(What is required) Please give back only the lines below from the one containing "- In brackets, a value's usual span" to the one containing "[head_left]", each repeated word for word, both ends included.

(Recorded data)
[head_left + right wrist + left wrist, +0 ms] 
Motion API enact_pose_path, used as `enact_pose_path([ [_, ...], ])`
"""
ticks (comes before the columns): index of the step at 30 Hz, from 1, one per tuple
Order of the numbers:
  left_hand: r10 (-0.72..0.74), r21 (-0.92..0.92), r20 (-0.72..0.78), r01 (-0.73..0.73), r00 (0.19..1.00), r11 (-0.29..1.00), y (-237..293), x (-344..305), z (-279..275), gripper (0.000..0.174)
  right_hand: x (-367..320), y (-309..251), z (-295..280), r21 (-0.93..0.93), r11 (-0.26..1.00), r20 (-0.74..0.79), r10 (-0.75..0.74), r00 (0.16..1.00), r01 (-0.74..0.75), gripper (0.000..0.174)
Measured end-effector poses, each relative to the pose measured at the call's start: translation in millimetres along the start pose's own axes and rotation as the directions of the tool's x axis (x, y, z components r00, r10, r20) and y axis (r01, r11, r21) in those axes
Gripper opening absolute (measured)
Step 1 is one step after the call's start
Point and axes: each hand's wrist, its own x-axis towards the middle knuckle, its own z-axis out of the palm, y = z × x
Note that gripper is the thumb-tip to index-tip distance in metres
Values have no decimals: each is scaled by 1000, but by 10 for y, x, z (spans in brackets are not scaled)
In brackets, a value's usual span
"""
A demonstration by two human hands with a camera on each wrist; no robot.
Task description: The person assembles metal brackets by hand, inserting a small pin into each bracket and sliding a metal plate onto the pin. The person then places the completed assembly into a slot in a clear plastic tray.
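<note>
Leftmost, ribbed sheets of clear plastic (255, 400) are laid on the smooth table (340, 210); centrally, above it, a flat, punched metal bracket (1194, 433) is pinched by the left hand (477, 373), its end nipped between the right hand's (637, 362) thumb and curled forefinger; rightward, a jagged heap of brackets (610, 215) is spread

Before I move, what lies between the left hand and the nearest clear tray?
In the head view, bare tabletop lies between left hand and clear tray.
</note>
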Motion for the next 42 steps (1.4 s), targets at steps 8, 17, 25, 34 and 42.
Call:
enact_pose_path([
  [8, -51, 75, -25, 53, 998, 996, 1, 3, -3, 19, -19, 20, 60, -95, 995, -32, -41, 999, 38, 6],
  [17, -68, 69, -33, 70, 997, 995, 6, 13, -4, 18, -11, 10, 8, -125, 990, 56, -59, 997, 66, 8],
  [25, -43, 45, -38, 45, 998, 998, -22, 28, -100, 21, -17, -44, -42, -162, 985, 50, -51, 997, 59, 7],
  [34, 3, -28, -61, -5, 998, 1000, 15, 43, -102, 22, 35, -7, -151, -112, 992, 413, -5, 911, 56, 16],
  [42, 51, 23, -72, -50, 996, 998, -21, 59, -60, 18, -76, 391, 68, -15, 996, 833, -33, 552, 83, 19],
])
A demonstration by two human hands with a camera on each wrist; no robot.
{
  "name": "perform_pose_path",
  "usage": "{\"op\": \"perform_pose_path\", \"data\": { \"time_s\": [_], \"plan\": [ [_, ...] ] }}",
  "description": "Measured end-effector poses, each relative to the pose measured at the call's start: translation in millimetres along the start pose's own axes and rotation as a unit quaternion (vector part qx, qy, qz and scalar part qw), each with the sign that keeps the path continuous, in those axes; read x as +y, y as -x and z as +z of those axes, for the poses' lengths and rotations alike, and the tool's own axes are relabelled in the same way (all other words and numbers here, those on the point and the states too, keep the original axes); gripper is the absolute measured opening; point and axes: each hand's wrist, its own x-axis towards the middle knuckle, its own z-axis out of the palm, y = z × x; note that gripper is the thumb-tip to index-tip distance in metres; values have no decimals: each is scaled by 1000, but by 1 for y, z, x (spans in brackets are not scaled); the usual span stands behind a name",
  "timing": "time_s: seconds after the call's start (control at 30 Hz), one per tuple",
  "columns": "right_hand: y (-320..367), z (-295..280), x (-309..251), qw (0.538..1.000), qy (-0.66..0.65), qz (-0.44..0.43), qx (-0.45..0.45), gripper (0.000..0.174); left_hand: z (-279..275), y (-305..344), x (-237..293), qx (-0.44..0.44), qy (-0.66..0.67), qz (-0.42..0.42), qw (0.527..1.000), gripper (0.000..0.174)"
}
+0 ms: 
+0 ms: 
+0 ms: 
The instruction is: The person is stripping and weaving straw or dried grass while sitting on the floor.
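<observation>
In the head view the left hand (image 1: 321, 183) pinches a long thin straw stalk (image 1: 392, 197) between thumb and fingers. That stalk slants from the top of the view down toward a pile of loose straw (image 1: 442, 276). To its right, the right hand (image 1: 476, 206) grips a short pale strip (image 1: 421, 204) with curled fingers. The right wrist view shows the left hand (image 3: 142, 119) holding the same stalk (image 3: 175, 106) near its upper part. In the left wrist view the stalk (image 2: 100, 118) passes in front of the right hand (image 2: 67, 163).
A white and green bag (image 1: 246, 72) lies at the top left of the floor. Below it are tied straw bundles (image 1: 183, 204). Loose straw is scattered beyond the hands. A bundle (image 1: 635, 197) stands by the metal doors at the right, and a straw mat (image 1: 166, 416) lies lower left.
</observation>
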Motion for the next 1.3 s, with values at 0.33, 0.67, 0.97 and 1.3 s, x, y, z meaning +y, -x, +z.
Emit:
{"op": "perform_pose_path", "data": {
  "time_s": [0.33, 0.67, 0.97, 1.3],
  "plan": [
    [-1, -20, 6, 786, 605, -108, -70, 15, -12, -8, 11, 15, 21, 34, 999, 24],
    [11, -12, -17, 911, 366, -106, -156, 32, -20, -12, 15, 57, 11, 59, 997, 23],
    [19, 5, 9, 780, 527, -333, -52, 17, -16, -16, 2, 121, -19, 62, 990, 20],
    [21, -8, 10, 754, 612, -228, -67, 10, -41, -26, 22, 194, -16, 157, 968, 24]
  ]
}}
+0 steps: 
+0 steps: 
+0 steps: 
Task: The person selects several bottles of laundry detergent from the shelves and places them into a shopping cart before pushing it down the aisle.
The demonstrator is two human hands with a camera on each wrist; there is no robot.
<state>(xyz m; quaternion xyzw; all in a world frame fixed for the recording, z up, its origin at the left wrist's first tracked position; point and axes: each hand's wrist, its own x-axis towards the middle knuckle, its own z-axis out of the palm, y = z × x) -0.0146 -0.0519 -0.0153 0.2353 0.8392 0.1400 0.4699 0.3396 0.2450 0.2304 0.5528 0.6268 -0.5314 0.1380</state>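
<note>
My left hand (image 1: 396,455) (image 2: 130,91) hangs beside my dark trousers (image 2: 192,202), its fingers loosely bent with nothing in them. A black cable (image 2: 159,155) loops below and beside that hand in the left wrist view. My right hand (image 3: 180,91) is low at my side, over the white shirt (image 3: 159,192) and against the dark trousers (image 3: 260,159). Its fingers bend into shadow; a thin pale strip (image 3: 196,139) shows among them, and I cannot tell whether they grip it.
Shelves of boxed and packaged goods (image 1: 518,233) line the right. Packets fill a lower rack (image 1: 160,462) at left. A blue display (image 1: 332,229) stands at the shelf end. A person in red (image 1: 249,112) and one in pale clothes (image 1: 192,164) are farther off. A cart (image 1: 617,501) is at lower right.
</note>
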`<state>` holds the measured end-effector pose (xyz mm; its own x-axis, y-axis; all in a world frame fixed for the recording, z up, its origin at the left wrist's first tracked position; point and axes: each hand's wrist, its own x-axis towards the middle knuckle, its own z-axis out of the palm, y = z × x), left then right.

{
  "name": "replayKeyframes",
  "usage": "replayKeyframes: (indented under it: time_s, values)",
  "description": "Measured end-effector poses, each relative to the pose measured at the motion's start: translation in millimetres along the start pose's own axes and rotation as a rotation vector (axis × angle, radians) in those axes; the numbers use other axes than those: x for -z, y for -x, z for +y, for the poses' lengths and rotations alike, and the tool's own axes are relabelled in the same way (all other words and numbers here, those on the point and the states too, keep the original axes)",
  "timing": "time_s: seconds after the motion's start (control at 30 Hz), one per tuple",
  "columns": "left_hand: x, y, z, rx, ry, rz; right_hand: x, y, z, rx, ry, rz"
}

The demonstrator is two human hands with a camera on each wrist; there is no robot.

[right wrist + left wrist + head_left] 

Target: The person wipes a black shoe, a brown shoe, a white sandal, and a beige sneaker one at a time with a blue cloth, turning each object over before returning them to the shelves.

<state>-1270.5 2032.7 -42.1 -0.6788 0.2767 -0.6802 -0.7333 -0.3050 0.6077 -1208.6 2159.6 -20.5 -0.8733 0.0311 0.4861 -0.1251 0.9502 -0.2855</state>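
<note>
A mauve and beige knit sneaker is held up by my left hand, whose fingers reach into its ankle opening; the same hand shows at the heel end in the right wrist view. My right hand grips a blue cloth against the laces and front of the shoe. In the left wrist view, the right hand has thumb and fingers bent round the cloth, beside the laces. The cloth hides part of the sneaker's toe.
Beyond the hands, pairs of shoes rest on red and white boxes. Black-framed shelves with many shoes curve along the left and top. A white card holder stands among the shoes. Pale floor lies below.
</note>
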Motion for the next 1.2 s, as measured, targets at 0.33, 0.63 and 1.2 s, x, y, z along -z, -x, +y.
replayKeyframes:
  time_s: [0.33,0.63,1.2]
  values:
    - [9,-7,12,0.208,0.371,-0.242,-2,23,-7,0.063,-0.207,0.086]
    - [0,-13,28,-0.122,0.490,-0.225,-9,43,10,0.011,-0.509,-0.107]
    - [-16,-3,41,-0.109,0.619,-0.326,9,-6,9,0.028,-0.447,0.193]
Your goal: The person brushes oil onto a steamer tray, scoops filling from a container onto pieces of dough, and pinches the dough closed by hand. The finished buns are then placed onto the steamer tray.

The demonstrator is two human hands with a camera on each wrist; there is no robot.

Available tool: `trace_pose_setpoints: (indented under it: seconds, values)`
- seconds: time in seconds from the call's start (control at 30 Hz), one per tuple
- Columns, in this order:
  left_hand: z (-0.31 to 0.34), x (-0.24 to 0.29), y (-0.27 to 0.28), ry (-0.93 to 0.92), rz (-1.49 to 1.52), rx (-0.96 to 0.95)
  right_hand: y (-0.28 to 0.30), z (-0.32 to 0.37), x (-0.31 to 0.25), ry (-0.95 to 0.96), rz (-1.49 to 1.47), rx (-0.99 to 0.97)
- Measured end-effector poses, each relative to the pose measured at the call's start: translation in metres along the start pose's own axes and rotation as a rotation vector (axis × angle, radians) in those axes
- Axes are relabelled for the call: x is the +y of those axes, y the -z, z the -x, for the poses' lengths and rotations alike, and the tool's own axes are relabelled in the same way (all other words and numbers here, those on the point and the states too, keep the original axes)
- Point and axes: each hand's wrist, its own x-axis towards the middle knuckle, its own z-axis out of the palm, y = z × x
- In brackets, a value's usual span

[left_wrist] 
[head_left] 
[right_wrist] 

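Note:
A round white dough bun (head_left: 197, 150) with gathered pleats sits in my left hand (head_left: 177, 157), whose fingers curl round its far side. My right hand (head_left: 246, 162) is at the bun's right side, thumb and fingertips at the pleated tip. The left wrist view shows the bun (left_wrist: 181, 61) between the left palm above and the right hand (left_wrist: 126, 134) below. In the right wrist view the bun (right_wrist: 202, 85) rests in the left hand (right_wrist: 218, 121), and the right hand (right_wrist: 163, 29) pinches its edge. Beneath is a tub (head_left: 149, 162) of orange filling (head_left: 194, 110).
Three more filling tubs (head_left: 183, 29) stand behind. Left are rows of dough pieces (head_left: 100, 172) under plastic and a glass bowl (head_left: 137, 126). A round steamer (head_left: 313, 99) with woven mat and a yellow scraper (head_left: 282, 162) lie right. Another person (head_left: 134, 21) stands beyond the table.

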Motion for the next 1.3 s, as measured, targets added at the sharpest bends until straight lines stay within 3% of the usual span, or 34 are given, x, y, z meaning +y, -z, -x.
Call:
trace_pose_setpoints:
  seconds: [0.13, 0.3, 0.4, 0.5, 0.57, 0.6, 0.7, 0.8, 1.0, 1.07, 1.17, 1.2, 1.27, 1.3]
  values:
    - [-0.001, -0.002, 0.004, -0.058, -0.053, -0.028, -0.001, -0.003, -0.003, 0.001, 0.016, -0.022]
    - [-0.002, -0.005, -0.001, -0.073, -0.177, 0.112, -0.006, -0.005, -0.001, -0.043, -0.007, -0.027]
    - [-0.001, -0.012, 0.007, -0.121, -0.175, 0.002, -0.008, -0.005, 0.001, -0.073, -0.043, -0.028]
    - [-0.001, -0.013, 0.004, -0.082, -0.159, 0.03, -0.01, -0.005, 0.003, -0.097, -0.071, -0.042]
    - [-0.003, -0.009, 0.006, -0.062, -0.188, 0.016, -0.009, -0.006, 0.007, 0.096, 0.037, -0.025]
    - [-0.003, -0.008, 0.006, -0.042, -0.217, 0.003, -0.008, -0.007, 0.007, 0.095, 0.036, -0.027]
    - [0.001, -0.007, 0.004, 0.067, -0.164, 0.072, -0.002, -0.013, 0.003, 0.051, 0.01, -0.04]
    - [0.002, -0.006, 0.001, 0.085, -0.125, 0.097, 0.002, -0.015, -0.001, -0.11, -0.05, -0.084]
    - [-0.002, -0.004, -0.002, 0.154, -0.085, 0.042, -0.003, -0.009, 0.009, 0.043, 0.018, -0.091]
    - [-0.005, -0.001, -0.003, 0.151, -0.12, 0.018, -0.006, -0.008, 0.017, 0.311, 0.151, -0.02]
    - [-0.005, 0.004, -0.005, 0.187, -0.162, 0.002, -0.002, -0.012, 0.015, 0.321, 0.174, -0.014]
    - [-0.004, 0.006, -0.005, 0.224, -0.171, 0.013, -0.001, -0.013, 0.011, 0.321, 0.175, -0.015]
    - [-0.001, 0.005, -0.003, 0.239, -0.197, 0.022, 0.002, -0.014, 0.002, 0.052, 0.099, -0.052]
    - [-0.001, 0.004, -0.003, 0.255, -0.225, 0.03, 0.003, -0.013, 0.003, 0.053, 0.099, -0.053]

(Reply)
- In brackets, a value's usual span

[left_wrist] 
[head_left] 

This exercise has nothing more to it.